Il virus non fa più paura. Lo abbiamo sentito dire molte volte nelle ultime settimane. La speranza è che non sia una frase per fare clamore, ma qualcosa di fondato. A far ben sperare è il fatto che a dirlo sia stato proprio un esperto. Si tratta del professor Alberto Zangrillo, primario dell’Unità Operativa di Anestesia e Rianimazione Generale presso l’Ospedale San Raffaele di Milano.
Zangrillo è stato ospite in collegamento alla trasmissione di La7 “Non è l’Arena”. Ha spiegato che in virtù di quanto emerso da studi di laboratorio il virus non fa più paura. E l’aspetto più positivo è che non farà più paura nemmeno in futuro.
Infatti il virus oggi è molto diverso da quello iniziale, conosciuto dai primi di Marzo. Adesso è molto più debole e meno aggressivo. Inoltre alcuni geni presenti inizialmente oggi sembrano scomparsi.
Zangrillo: “Il virus non fa più paura”. Ecco cosa è stato scoperto in laboratorio.
Il professore era stato attaccato da più fronti nelle scorse settimane. Zangrillo infatti aveva già affermato che il virus era clinicamente scomparso in tempi non sospetti. Adesso però sembra ottenere consensi anche da esperti e colleghi. Ad esempio il dottor Matteo Bassetti, infettivologo e direttore della clinica malattie infettive dell’ospedale San Martino di Genova, sposa la sua stessa tesi.

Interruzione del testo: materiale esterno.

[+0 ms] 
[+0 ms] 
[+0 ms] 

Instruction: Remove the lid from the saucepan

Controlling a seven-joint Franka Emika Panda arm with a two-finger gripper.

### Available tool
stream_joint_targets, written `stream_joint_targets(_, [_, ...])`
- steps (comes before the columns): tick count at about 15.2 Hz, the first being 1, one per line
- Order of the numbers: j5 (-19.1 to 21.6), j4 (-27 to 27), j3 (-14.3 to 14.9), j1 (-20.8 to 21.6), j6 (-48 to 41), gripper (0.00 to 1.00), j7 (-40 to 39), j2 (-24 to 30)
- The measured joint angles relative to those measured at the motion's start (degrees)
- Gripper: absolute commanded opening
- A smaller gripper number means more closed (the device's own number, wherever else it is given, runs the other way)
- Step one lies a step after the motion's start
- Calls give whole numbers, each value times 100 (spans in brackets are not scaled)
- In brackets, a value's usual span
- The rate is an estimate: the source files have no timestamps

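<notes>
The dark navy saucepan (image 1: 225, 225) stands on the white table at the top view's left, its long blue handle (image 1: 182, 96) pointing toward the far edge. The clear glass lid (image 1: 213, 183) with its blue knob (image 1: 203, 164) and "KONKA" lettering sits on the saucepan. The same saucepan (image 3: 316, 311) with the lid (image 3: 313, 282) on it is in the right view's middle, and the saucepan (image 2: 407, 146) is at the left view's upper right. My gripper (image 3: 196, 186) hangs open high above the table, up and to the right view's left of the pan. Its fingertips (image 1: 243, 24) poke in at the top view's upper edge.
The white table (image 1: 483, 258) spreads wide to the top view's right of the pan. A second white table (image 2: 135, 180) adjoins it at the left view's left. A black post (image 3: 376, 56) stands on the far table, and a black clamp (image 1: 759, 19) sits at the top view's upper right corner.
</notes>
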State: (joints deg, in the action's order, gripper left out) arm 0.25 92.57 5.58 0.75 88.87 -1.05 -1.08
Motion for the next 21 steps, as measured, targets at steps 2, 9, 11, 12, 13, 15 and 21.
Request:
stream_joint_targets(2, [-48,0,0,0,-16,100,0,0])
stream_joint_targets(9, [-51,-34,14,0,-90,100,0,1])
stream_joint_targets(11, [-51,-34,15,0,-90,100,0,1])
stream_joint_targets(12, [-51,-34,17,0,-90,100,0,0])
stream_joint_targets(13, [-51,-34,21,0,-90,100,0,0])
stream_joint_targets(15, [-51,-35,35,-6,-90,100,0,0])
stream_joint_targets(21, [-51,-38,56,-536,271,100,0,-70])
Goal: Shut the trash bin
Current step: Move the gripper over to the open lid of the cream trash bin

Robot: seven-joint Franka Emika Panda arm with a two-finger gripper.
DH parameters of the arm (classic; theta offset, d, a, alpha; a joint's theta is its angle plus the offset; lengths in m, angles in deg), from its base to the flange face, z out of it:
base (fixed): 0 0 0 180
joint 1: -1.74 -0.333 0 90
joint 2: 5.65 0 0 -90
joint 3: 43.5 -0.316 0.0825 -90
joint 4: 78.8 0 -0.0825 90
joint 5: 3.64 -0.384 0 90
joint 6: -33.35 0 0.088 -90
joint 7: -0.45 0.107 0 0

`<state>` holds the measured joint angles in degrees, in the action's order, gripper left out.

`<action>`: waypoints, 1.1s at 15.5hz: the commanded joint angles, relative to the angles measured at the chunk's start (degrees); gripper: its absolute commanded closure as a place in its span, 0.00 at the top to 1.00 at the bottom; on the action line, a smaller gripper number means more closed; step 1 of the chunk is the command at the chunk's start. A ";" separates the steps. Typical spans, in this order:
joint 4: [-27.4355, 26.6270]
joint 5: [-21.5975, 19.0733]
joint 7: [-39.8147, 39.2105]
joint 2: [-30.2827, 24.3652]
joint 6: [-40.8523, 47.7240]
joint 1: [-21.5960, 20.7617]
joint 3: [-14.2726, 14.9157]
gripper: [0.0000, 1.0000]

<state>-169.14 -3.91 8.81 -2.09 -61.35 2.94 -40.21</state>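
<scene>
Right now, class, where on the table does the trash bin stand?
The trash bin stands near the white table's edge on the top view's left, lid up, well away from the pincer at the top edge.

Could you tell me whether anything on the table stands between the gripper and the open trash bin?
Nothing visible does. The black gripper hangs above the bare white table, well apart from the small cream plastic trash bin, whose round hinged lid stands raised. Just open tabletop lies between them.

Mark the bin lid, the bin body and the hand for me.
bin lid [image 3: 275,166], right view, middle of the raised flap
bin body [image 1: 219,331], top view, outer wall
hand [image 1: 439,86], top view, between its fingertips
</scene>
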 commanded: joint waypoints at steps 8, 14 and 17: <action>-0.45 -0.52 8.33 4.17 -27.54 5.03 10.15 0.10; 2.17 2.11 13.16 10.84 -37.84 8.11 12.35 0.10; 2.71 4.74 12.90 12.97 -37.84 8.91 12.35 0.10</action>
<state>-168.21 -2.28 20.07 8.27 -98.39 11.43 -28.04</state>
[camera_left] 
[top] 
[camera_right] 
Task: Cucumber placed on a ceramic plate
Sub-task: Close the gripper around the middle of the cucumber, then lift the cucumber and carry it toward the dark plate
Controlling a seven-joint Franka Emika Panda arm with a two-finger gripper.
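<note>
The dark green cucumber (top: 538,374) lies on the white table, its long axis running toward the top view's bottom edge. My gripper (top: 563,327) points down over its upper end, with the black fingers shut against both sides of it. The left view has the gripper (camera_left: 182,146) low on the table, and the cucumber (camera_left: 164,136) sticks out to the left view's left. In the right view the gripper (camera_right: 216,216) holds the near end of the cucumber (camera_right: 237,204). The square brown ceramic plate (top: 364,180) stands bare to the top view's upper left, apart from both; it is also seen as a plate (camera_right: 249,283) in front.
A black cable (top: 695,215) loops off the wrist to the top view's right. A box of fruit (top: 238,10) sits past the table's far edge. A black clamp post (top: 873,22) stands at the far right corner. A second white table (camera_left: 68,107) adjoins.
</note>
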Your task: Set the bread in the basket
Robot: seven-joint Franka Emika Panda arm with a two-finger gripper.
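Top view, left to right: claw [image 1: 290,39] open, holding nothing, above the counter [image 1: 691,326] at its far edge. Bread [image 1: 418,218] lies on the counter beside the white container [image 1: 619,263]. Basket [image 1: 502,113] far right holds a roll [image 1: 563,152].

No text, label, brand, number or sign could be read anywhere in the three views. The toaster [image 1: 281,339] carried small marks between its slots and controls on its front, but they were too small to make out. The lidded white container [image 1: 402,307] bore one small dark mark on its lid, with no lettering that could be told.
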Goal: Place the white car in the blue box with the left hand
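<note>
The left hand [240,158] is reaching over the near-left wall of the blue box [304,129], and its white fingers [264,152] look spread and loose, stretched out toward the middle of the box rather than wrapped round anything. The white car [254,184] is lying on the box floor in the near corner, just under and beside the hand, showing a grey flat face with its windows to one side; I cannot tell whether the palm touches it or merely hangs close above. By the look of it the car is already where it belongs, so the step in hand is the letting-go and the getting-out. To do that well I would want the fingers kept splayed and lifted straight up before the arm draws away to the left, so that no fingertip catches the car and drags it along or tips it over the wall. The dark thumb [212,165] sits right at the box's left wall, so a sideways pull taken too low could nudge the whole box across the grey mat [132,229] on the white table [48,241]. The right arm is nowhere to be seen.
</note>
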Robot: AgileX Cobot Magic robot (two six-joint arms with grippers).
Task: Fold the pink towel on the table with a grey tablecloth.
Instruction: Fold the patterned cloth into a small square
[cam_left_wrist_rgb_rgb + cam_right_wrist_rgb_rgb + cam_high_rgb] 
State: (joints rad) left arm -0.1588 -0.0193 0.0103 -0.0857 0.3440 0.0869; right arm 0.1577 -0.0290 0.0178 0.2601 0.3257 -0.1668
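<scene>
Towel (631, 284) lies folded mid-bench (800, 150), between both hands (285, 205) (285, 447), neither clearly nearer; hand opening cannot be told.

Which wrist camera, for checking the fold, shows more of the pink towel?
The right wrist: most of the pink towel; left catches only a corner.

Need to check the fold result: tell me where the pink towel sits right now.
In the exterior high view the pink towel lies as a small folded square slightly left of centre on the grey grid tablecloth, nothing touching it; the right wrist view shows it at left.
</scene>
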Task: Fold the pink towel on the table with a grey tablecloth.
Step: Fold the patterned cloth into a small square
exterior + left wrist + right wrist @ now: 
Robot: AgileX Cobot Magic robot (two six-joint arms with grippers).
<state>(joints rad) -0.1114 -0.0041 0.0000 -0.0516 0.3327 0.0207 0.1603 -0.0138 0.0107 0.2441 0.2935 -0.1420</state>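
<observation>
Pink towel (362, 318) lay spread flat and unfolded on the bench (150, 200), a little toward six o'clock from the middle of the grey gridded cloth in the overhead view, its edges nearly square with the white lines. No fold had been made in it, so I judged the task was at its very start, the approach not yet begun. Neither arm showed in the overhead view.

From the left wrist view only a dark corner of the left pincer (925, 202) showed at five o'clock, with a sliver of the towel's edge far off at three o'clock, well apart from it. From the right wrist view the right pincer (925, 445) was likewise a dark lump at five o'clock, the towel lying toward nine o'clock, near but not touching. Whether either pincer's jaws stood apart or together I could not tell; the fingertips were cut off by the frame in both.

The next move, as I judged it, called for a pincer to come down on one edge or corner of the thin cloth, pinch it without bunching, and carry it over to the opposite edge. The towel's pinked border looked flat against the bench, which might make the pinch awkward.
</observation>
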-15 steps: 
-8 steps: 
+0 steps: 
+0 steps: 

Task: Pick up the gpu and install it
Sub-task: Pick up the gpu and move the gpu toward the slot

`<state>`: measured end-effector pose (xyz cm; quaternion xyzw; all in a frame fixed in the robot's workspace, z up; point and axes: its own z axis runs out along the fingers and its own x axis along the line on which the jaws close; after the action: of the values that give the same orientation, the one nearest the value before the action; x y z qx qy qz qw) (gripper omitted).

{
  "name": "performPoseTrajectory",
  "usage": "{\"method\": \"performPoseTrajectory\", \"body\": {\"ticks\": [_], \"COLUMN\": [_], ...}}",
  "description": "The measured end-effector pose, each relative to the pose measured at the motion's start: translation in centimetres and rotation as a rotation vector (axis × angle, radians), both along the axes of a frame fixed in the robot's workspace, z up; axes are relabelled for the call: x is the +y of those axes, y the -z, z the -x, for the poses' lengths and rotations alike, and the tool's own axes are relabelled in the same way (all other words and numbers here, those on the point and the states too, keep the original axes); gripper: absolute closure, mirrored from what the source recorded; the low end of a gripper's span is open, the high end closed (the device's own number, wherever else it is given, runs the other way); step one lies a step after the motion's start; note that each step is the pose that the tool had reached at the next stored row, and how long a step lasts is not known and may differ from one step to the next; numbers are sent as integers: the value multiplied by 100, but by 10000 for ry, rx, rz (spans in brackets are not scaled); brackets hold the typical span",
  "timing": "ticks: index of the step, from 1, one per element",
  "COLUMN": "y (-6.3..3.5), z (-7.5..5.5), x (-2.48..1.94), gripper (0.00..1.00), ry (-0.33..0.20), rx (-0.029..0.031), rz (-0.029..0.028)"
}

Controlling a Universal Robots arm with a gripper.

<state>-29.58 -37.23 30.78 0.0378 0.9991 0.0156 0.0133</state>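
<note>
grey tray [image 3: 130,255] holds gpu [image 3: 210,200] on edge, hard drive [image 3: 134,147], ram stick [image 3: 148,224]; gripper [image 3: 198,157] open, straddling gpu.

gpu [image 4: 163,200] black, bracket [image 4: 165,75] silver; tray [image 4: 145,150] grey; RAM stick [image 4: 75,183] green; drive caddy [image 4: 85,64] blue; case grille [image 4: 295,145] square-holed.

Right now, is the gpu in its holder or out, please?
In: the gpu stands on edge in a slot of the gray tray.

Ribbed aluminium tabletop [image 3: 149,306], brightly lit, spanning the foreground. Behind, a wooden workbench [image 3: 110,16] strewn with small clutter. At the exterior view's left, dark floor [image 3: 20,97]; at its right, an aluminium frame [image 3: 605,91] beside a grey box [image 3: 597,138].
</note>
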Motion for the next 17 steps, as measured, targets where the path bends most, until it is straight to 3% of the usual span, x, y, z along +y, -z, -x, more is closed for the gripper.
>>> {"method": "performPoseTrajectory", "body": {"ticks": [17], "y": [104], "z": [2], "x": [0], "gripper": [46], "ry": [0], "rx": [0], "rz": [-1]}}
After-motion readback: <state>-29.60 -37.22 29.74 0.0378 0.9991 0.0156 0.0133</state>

Zangrillo ha spiegato a Massimo Giletti, conduttore del programma, che se in una prima fase i decessi erano sottostimati adesso accade il contrario. Infatti ci sono molti casi di persone che arrivano con condizioni critiche in Ospedale, non causate dal covid-19. In caso di decesso vengono comunicate alla protezione civile come caso di coronavirus, solo perché risultano positive. Anche se in realtà la causa della dipartita è tutt’altra.
Zangrillo ha voluto precisare che non deve essere sottovalutata la situazione. Non significa minimizzare o non seguire le procedure anti-covid, come mascherine e distanziamento. Il virus esiste ancora, ma a livello subclinico. E’ meno pericoloso rispetto all’inizio per una serie di motivazioni concatenanti. Ha meno aggressività, da una parte e i dottori hanno imparato come gestirlo e curarlo dall’altra.
“Quindi non è giusto dire loro ‘attenzione, arriverà la seconda ondata, si salvi chi può’’. Primo perché bisogna vedere se arriva, secondo perché li sappiamo curare i malati, terzo perché c’è una collaborazione in atto tra gli istituti ospedalieri, il territorio e le istituzioni regionali che sono in grado di fronteggiare il problema, quarto perché sappiamo molto di più su questo virus”.